Bridges are what make true variable-width exploration possible at the speed our substrate runs. Without them, every per-layer width change would require either (a) propagating the width change through the entire downstream stack (which would amount to rebuilding the model and would defeat the purpose of online architectural exploration) or (b) restricting the policy to a single global width per training run (which would prevent the per-layer asymmetry the hypothesis predicts). Bridges decouple per-layer width choices from each other.
The decoupling has a price. Bridges themselves are trainable parameters. They consume some fraction of the body's parameter budget and they receive gradient flow. In one representative run, the cumulative bridge parameter cost was approximately 8% of body parameters, small but non-trivial. The policy needs to be aware of this cost; otherwise it is free to create extreme per-layer width contrasts (a wide layer next to a narrow layer next to a wide layer) without paying for the bridges those contrasts require. We are in the process of integrating an explicit bridge-cost term into the policy's advantage so the policy's optimization sees the true memory:parameter cost of each shape, not just the loss-delta.

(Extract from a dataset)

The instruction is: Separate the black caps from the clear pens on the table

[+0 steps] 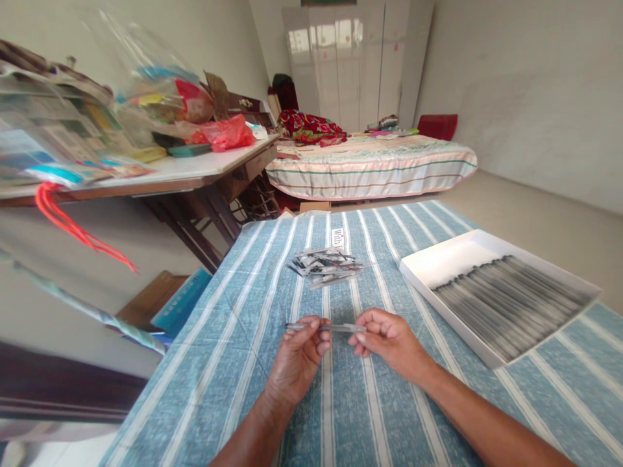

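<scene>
Both my hands pinch one thin clear pen held level above the blue striped cloth. My left hand grips its left part with curled fingers, and my right hand holds its right end. A small heap of clear plastic sleeves lies on the cloth just beyond my hands. To the right stands a white shallow box with several dark pens laid side by side in it.
A wooden table at the left carries plastic bags, papers and a red bag. A bed with a striped cover stands behind, in front of white wardrobes. Flat boxes lie on the floor at the left.
</scene>
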`<state>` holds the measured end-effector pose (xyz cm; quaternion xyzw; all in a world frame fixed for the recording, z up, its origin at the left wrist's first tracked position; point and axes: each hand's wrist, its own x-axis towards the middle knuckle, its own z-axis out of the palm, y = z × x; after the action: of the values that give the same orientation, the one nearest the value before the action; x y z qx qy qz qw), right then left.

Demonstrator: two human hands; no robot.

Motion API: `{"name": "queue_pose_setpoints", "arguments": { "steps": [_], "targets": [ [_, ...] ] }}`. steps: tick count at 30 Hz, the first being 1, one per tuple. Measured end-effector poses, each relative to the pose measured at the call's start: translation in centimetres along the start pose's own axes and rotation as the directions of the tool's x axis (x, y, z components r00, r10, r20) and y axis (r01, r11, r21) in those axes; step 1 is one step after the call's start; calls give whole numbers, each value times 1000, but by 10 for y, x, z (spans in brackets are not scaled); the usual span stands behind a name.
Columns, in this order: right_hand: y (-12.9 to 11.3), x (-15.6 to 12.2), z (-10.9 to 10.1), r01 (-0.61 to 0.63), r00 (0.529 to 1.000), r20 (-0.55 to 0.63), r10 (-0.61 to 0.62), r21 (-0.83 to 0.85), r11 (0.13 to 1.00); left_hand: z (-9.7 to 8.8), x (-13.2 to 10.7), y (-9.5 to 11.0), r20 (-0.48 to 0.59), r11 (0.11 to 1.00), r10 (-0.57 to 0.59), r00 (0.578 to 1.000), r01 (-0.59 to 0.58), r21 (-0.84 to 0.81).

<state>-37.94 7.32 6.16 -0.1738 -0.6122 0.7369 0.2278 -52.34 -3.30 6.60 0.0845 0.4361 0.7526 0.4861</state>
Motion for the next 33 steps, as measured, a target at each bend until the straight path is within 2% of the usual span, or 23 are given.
{"name": "queue_pose_setpoints", "arguments": {
  "steps": [11, 19, 24, 27, 29, 33],
  "targets": [
    [7, -3, 8, 56, 995, -79, -54, 27, 998, 5, -2, -3, -8, 999, 10, 1000, -9, 48],
    [10, -7, 9, 137, 988, -73, -138, -22, 990, 6, -3, -7, -15, 998, 20, 1000, -20, 53],
    [13, -4, 9, 99, 992, -70, -104, -73, 992, 4, -1, -10, -37, 999, 6, 999, -4, 54],
    [11, 1, 6, 64, 996, -51, -74, -173, 983, 1, 2, -11, -65, 998, -18, 998, 22, 57],
    [8, 4, 2, 81, 995, -27, -95, -321, 944, 0, 5, -11, -70, 998, -25, 997, 30, 63],
    [-1, 8, -5, 154, 983, 28, -181, -662, 734, -1, 9, -9, -45, 993, -60, 997, 65, 101]
  ]
}}
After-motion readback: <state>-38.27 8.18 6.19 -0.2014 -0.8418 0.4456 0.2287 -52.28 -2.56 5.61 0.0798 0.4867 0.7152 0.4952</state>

The reason bridges matter for the broader paradigm is simple: they are the structural feature that lets a model maximize its effective parameter usage. A traditional uniform architecture wastes parameters in two ways: it gives every layer the same capacity whether the layer needs it or not, and it has no mechanism for redistributing unused capacity to layers that could use it. Bridges plus per-layer variable width are the mechanism for that redistribution. The total parameter budget remains the same; the parameters move to where the model can use them. This is the operationalization of the prunability insight from §1: instead of training extra parameters and pruning them post-hoc, the model learns from the start to put the parameters only where they earn their cost.
6. What the policy discovered
We ran the substrate for 15,000 training steps on an 11-layer transformer initialized at uniform width across layers. The policy was given freedom to mutate hidden width and FFN intermediate width per layer, with a mutation candidate every five steps. The policy ran approximately 50 successful mutations per layer over the run.
Figure 1 shows the per-layer hidden profile the policy converged to.
Three findings from the chosen profile bear directly on the hypothesis.
The profile is asymmetric, and the asymmetry is not noise. Half the layers are below the uniform default; half are above; one layer (L1) is reduced to 40% of the default; another (L5) is grown to 144%. If the policy were drifting randomly we would expect roughly symmetric noise around the initialization with no per-layer structure. What we see is the opposite: a clear, structured, per-layer-specific pattern of preferences that is reproducible in qualitative shape across re-runs.
The policy systematically undersized specific layers. L1 was driven to 40% of its initial width, a more than 2× reduction. This is exactly the behavior the hypothesis predicts: when the policy detects that a layer is carrying capacity it does not need, it removes the capacity. The hand-designed work in §2 demonstrated that the symmetric paradigm allocates more parameters than the task requires; the self-learning work confirms the diagnosis layer by layer, and acts on it.
The shape is a sawtooth. The pattern is not a simple monotonic ramp; it is a pattern of alternating compressions and expansions across the stack, with the back half showing a sustained upward ramp. This was an unexpected discovery (we had no prior that sawtooth-like profiles would be effective) but the policy converged to it consistently. Subsequent runs with different random seeds and different reward-window configurations have produced sawtooth profiles with the same qualitative character even when the specific layer-by-layer values differ. The shape appears to be a family of profiles, not a single artifact of one run.
Figure 2 shows the per-layer net direction on each mutable axis. The pattern confirms that the per-layer preferences are independent across axes: some layers grow on hidden width and shrink on FFN intermediate width, others do the opposite, others grow or shrink on both. This is the asymmetric-per-layer-parameter-ratio finding from §2, this time discovered by the policy rather than picked by a human.
The findings from the self-learning work confirm the four directly-observable predictions of the hypothesis. The shapes the policy chose are asymmetric. Some layers are undersized. Others are oversized. The pattern is layer-specific and reproducible across runs. The architectural lever, the per-layer parameter ratio, is real, the policy detects it, and the policy acts on it consistently.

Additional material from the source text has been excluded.